- [Data extract]
----

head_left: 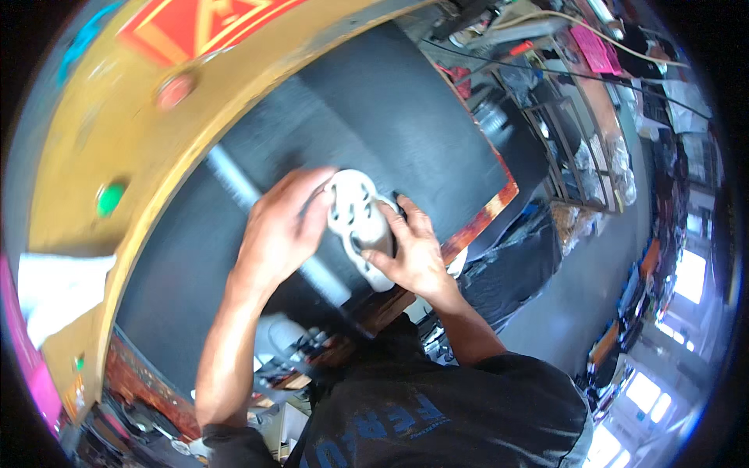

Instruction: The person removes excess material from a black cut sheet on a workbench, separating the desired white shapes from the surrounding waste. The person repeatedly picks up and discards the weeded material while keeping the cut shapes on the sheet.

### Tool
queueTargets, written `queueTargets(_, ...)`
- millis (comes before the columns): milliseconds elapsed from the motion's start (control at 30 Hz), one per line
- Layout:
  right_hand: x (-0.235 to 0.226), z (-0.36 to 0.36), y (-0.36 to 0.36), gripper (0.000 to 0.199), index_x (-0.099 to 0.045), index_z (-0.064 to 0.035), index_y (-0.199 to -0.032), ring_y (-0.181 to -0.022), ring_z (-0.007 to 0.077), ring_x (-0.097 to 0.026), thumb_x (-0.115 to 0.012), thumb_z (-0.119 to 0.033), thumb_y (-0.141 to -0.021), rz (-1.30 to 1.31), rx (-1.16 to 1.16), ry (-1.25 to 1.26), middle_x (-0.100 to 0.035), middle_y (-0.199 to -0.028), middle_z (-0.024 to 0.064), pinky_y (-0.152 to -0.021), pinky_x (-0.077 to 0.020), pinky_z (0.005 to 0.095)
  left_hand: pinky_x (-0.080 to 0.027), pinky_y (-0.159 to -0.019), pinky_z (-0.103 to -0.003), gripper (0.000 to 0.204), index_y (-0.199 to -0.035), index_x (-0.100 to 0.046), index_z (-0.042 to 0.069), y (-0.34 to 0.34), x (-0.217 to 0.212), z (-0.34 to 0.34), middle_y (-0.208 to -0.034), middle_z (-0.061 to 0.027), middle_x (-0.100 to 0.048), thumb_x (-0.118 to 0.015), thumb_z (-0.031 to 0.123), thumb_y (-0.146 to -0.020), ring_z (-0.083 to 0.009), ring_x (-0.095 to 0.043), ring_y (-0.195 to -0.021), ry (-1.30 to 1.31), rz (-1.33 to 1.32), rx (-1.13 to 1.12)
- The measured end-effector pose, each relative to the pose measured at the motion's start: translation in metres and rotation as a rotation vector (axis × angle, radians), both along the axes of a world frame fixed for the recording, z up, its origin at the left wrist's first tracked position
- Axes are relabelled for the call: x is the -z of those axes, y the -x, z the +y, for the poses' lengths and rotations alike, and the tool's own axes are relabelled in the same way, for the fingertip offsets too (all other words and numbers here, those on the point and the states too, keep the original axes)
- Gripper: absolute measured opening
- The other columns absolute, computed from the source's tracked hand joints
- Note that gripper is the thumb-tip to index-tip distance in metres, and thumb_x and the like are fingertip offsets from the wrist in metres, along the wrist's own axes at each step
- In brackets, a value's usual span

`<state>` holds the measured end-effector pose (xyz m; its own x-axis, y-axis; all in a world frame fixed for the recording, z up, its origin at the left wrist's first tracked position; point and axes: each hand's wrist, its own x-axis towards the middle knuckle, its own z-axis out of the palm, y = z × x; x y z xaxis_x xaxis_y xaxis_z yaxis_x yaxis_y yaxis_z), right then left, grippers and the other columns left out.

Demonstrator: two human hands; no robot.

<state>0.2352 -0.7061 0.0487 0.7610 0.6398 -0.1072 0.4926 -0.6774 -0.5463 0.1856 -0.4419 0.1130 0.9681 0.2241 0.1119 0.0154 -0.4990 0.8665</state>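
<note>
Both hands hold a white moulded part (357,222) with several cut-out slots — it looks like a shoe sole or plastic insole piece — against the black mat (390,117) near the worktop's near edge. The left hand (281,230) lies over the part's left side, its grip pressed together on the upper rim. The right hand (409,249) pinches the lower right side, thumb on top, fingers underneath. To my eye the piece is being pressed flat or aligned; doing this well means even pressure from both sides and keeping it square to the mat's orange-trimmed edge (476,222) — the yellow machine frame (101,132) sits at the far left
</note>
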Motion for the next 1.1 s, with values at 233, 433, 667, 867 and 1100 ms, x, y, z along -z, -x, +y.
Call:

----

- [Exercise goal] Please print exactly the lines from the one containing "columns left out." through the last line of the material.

- [Solution for this problem]
`<state>` holds the measured end-effector pose (xyz m; its own x-axis, y-axis; all in a world frame fixed for the recording, z up, its origin at the left wrist's first tracked position; point and axes: each hand's wrist, its own x-axis towards the middle knuckle, its own z-axis out of the palm, y = z × x; x y z xaxis_x xaxis_y xaxis_z yaxis_x yaxis_y yaxis_z), right then left, grippers and the other columns left out.

Demonstrator: two human hands; no robot.

<state>0.2352 -0.7061 0.0487 0.7610 0.6398 -0.1072 0.4926 -0.6774 -0.5463 0.1856 -0.4419 0.1130 0.9681 0.2241 0.1119 0.0154 -0.4990 0.8665</state>
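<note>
Both hands hold a white moulded part (357,222) with several cut-out slots — it looks like a shoe sole or plastic insole piece — against the black mat (390,117) near the worktop's near edge. The left hand (281,230) lies over the part's left side, its grip pressed together on the upper rim. The right hand (409,249) pinches the lower right side, thumb on top, fingers underneath. To my eye the piece is being pressed flat or aligned; doing this well means even pressure from both sides and keeping it square to the mat's orange-trimmed edge (476,222) — the yellow machine frame (101,132) sits at the far left
</note>
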Motion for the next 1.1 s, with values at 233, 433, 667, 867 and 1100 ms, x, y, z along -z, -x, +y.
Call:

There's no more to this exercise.